它太大了。
即使是以原体的标准来看,这头野兽也大得离谱,简直就是一座肉山。
它站起来的时候,那宽阔得如同城墙般的脊背,几乎遮蔽了王座厅穹顶洒下的昏黄灯光,投下一片令人窒息的阴影。
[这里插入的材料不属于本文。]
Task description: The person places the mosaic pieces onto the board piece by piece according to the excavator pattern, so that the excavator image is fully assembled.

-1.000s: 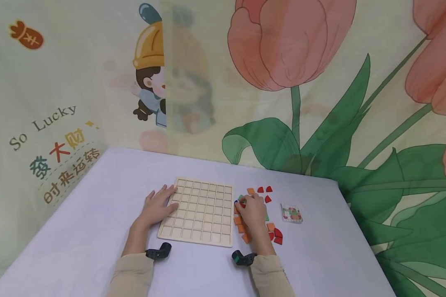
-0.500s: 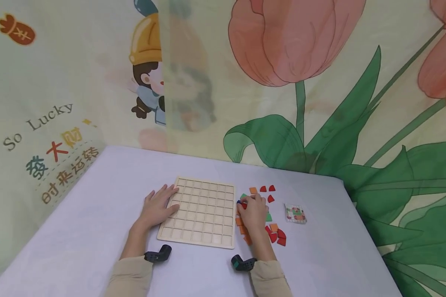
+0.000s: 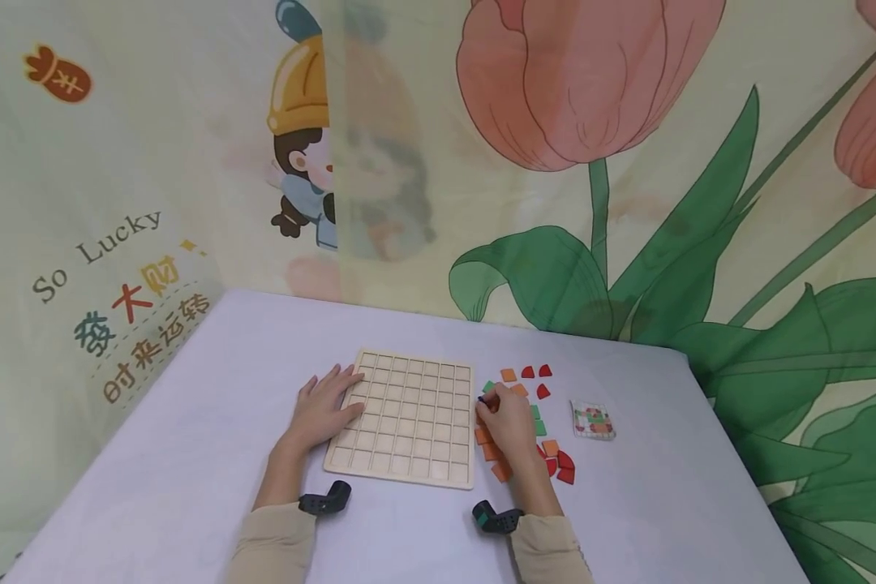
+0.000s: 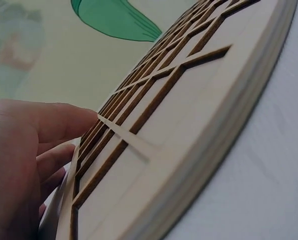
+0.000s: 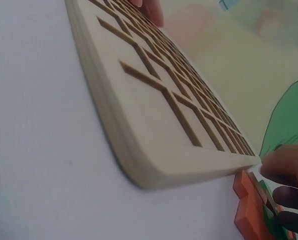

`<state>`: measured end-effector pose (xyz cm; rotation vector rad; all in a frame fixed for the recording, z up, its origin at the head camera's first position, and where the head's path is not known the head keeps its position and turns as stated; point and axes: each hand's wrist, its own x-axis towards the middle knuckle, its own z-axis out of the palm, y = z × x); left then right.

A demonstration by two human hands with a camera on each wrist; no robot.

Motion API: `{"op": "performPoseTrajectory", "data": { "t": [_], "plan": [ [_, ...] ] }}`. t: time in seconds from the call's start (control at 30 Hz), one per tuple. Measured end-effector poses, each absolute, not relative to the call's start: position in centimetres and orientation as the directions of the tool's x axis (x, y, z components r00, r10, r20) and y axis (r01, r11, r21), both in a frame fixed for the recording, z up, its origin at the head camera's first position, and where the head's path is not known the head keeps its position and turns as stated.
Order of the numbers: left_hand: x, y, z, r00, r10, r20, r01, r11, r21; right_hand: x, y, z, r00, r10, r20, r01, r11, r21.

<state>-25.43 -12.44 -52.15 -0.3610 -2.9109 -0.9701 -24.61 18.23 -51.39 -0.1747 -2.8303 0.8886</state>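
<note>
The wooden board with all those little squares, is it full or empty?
The wooden board looks empty: bare wood shows in its squares, and loose coloured pieces lie beside it on the table.

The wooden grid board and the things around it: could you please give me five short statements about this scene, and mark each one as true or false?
1. The left hand touches the wooden grid board. True.
2. Coloured pieces fill the squares of the wooden grid board. False: the squares that show hold no pieces.
3. The right hand is at the loose pieces beside the wooden grid board. True.
4. The printed card lies to the left of the wooden grid board. False: the printed card lies to the right, past the loose pieces.
5. Every loose piece is green. False: red pieces and orange pieces also lie there.
</note>
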Motion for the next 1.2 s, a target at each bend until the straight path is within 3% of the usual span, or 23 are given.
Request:
{"op": "performPoseTrajectory", "data": {
  "t": [0.17,0.37,0.63,0.9,1.2],
  "plan": [
    [-25.4,-12.5,-52.0,-0.974,0.199,0.108,0.223,0.769,0.599,-24.8,18.3,-51.3,-0.984,0.132,0.122,0.028,0.782,-0.623],
    [-25.2,-12.5,-52.0,-0.974,0.198,0.113,0.225,0.761,0.608,-24.7,17.9,-51.2,-0.982,0.088,0.166,-0.029,0.802,-0.597],
    [-25.4,-12.5,-51.9,-0.974,0.2,0.105,0.222,0.755,0.617,-25.0,17.5,-50.5,-0.983,0.137,0.125,0.027,0.772,-0.636],
    [-25.6,-12.6,-51.9,-0.971,0.211,0.108,0.232,0.75,0.62,-25.7,17.4,-50.6,-0.996,0.064,0.054,0.019,0.8,-0.6],
    [-25.5,-12.5,-52.0,-0.973,0.205,0.108,0.228,0.753,0.617,-26.0,17.2,-50.7,-0.994,0.08,0.077,0.019,0.805,-0.592]
  ]
}}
它身上穿着一套由从泰坦残骸上拆下来的,精金装甲板粗暴焊接而成的动力甲,上面挂满了人类和阿斯塔特的头骨,有的头骨上还残留着干涸的脑浆。
每走一步,脚下的高强度合金地板都会发出令人牙酸的呻吟,崩裂出蛛网般的裂纹,仿佛承受不住这亵渎的重量。
它没有拿枪。
在这个级别的对决中,枪械是懦夫的玩具。
它的右臂,直接通过粗暴的神经外科手术,连接着一只还在滴着机油和鲜血的液压动力爪。
那爪子比终结者的还要大上一圈,爪尖闪烁着分解力场的幽光。
左手则握着一把还在嗡嗡作响的比普通星际战士还要高的链锯战斧,锯齿上挂满了碎肉,那是它刚刚处决的手下的残骸。
一股肉眼可见的绿色WAAAGH!力场,像沸腾的蒸汽一样环绕在它周围。